Elementos do DIAP estiveram na quarta-feira nas instalações da Direção-Geral de Recursos Humanos da Educação (DGRHE) e procederam a uma busca exaustiva nos computadores. De acordo com o DIAP, as diligências efetuadas foram ordenadas no inquérito instaurado em outubro, destinando-se à recolha de provas.
Em outubro, a Fenprof entregou na Procuradoria-Geral da República uma queixa por manipulação de dados no processo que deu origem à colocação de professores na segunda bolsa de recrutamento. “É bom saber que a Justiça está a funcionar”, disse o secretário-geral da Fenprof, Mário Nogueira, ao Correio da Manhã.
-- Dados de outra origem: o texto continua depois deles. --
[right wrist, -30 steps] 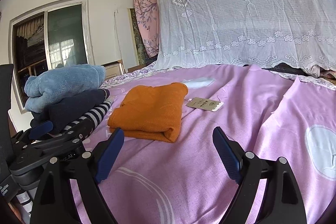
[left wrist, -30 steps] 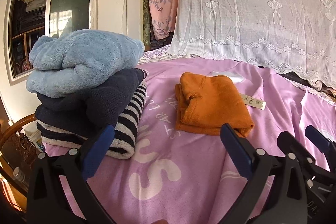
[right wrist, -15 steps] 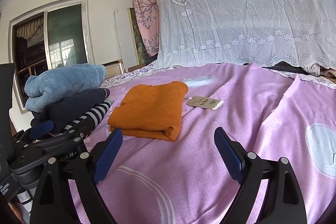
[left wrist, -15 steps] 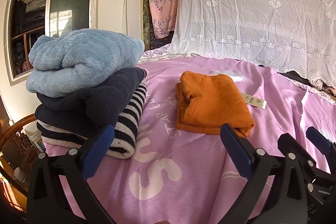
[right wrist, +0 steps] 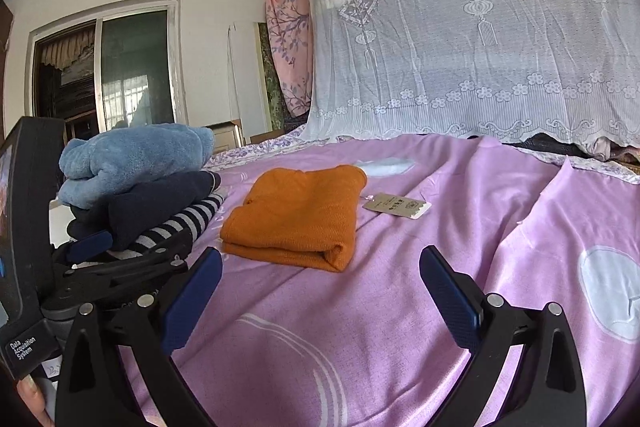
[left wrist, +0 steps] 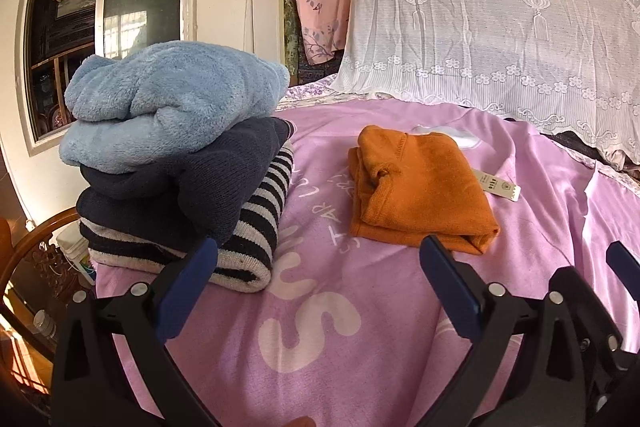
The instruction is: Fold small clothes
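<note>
- Right claw (right wrist: pixel 320 277): jaws just opened further, now fully spread, nothing between them.
- Left claw (left wrist: pixel 318 269): spread, empty, unchanged.
- One folded orange sweater (left wrist: pixel 416 187) flat on pink bedsheet (left wrist: pixel 320 307), 12 o'clock of both claws, paper tag (right wrist: pixel 397 205) at its 3 o'clock.
- One stack of three folded garments (left wrist: pixel 176 163) at 10 o'clock.
- One lace cover (right wrist: pixel 480 47) behind; path unobstructed.
</note>
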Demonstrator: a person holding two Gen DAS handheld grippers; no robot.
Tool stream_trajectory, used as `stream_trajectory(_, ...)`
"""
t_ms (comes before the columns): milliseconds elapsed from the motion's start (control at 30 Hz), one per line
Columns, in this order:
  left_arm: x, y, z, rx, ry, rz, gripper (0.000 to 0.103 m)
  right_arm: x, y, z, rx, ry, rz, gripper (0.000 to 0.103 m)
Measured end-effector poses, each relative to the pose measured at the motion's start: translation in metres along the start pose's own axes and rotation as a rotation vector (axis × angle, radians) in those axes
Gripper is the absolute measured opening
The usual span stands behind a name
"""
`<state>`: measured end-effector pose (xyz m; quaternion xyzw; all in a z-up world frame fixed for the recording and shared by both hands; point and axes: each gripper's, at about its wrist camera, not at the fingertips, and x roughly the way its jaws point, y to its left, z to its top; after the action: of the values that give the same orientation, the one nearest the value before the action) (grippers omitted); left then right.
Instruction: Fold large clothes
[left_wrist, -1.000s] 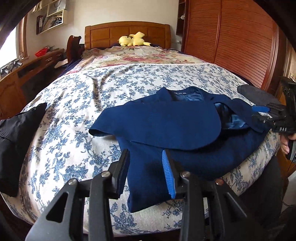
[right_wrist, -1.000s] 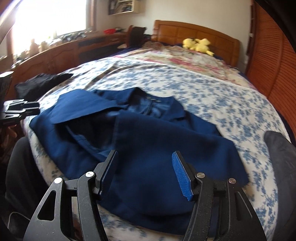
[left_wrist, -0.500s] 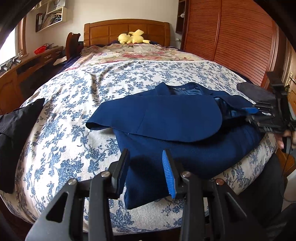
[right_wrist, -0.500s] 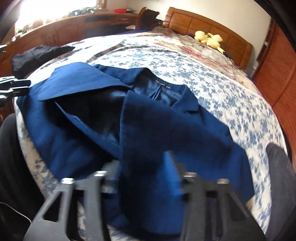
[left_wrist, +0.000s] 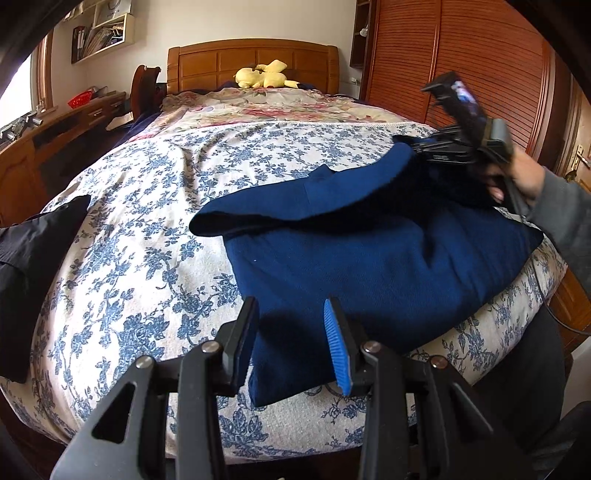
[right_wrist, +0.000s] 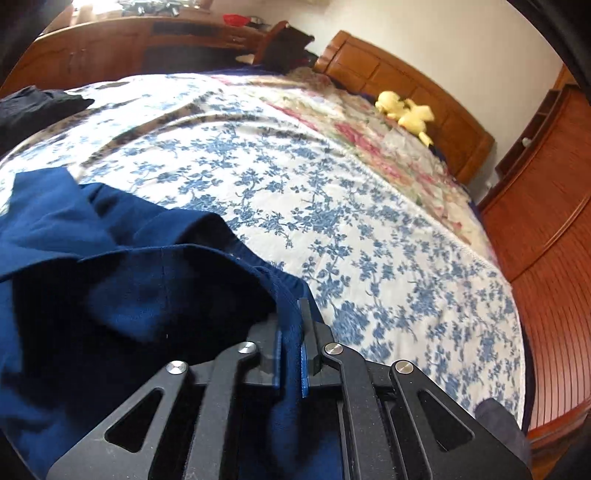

Os sindicalistas denunciaram que professores com menos anos de carreira ultrapassaram colegas mais antigos. “As escolas não conseguiam colocar horários anuais, que surgiam como mensais, e como os professores mais velhos se candidatavam só aos horários anuais, muitos acabaram por ser ultrapassados”, explicou o sindicalista, que calcula que serão centenas os prejudicados.
O Ministério de Nuno Crato negou sempre a existência de irregularidades, mas assegurou que está a colaborar com a investigação.